Figure 2 shows the architecture of CHATTING. First, according to students’ requirements, a role for ChatGPT is set up to generate proper responses based on input. The default role of ChatGPT is an assistant with a default prompt: “You are a helpful assistant that answers questions as simply as possible.” CHATTING can also set the role of ChatGPT as an English teacher with the specific prompt: “You are an English teacher, focusing on grammar, writing logic, system, intonation, and language use. You will focus on the quality of your writing, such as structure, ideas, and correctness. You need to guide students’ writing content, layout, organization, vocabulary, and writing style.”

Figure 2.

The architecture of CHATTING.

Second, we pre-set typical prompts in the database. When students ask questions, the system would map students’ questions with proper prompts via STT conversation. CHATTING would then send the selected prompts to ChatGPT. With tailored prompts, CHATGPT provides detailed writing guidance to the learners. For example, it breaks down the essay into different elements, that is, from audience identification to conclusion. This approach enables students to receive suitable guidance to develop their writing skills. If CHATTING cannot map students’ questions with prompts in the database, it would send the questions to ChatGPT with the default prompts, for example, “The students are writing an article about a day trip to Hong Kong. Please guide them.”

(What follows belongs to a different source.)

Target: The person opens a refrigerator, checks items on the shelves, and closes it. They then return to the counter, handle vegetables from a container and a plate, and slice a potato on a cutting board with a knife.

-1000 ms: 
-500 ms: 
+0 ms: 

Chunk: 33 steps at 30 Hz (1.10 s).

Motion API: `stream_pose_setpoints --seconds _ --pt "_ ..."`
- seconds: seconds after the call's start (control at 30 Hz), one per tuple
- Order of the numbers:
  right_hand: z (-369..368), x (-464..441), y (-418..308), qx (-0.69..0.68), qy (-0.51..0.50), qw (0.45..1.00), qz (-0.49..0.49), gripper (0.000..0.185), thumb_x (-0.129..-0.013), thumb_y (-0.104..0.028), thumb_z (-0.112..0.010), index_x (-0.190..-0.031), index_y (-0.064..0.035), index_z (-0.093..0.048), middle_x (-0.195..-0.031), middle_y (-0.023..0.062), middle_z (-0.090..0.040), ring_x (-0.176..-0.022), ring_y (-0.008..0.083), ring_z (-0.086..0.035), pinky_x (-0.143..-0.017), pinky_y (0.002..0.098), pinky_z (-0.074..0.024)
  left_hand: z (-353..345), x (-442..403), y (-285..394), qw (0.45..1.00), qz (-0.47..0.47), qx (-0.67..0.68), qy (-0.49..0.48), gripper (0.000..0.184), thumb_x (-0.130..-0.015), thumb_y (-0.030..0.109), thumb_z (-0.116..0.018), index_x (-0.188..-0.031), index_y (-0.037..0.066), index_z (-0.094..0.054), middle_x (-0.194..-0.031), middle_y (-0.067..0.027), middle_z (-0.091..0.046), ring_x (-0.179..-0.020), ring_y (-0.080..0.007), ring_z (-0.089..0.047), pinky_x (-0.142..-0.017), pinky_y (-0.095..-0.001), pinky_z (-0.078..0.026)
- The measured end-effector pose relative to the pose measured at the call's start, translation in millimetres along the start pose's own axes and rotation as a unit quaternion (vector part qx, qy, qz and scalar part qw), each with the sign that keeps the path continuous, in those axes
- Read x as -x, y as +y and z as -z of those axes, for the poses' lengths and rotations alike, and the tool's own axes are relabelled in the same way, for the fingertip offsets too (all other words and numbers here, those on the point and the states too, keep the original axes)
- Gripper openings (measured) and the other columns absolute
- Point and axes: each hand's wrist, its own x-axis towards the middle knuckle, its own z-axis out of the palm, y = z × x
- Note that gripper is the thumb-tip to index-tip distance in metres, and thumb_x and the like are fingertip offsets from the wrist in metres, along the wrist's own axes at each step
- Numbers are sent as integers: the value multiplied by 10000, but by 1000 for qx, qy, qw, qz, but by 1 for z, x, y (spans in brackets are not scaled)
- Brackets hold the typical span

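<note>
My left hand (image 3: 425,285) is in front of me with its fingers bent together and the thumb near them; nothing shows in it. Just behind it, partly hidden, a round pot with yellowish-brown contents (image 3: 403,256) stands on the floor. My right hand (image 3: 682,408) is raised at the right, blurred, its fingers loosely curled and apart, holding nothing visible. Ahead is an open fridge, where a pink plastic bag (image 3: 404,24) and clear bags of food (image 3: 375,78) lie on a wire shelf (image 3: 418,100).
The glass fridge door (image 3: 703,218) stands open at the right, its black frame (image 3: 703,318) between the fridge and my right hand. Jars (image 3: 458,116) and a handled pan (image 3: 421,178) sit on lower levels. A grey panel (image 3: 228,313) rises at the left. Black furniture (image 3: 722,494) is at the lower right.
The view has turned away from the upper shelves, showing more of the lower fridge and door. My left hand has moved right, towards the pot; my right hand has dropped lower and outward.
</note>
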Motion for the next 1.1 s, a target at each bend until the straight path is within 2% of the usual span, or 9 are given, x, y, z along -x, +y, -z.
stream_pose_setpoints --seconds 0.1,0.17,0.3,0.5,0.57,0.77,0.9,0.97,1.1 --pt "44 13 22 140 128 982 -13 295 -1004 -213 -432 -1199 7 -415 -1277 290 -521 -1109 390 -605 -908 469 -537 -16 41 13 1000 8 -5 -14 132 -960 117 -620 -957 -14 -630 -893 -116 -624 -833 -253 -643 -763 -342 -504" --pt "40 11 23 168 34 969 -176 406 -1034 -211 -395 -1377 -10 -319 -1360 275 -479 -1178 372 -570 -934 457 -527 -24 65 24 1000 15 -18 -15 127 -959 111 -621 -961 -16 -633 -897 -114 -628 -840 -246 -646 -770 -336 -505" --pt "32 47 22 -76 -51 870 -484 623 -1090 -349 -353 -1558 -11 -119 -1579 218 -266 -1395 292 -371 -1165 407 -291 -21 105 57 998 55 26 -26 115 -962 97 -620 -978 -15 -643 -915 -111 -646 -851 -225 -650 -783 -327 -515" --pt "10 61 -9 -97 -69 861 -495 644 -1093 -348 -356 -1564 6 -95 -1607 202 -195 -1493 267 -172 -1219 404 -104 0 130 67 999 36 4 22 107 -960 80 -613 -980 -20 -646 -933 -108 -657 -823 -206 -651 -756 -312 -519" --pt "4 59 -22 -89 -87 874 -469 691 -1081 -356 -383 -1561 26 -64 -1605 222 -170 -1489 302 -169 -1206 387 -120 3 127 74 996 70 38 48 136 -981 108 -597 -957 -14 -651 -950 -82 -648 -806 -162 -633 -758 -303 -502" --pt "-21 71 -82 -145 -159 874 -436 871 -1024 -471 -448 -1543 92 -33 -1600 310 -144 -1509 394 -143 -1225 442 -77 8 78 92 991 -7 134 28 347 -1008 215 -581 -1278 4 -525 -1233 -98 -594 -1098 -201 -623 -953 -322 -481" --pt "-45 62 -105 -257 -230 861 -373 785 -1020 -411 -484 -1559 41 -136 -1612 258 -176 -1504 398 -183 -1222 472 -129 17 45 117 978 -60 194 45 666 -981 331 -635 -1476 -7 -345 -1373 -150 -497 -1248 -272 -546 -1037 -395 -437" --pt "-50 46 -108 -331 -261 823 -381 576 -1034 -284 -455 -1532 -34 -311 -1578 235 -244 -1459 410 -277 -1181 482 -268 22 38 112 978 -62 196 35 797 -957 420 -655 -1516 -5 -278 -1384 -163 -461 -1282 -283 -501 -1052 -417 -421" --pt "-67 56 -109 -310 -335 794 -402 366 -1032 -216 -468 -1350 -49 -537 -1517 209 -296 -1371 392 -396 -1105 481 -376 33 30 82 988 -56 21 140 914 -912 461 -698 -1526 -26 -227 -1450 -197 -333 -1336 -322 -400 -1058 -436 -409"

Using ChatGPT with customized prompts to teach writing can be considered a form of scaffolded instruction, which partially follows the traditional scaffold method. The traditional method offers structured support and gradually reduces the support as students become knowledgeable. Similarly, CHATTING can provide support and guidance, especially in the beginning stages, using prompts to stimulate ideas, provide starting points, suggest structures, and offer instant replies. However, it is essential to note that the traditional scaffold method provides more explicit and structured support. At the same time, CHATTING offers more open-ended and instant AI-generated responses.

Evaluation study

This section covers participants, types of questionnaires and interviews undertaken with students, and the interviews conducted with teachers.

Questionnaires based on the self-determination theory

The SDT proposed by Deci and Ryan (2012) posits that learning motivation is comprised of four distinct elements: (a) behavioral, (b) emotional, (c) cognitive engagement, and (d) intrinsic motivation.

The first session of the questionnaire was designed to evaluate students’ engagement. Pre- and post-questionnaires were conducted with both groups of students before and after the learning session. The questionnaire was developed based on SDT and contained seven variables in two categories: need satisfaction and engagement. Each variable was evaluated using the 5-point Likert scale (with positive statements on the right), based on items validated in a previous study conducted in the same region (Fung, Lee, Sin et al., 2024). An experienced teacher reviewed the questionnaire items to ensure they were written in understandable language. The questionnaire is shown in Table 2 with four dimensions of questions as follows:

Behavioral engagement: observable on-task actions like participation and effort.

Emotional engagement: an individual's positive or negative feelings toward a task.

Cognitive engagement: the mental effort invested in understanding a task.

Intrinsic motivation: the internal drive to engage in an activity for personal satisfaction.

Table 2.

Questions of SDT for pre-/post-questionnaire.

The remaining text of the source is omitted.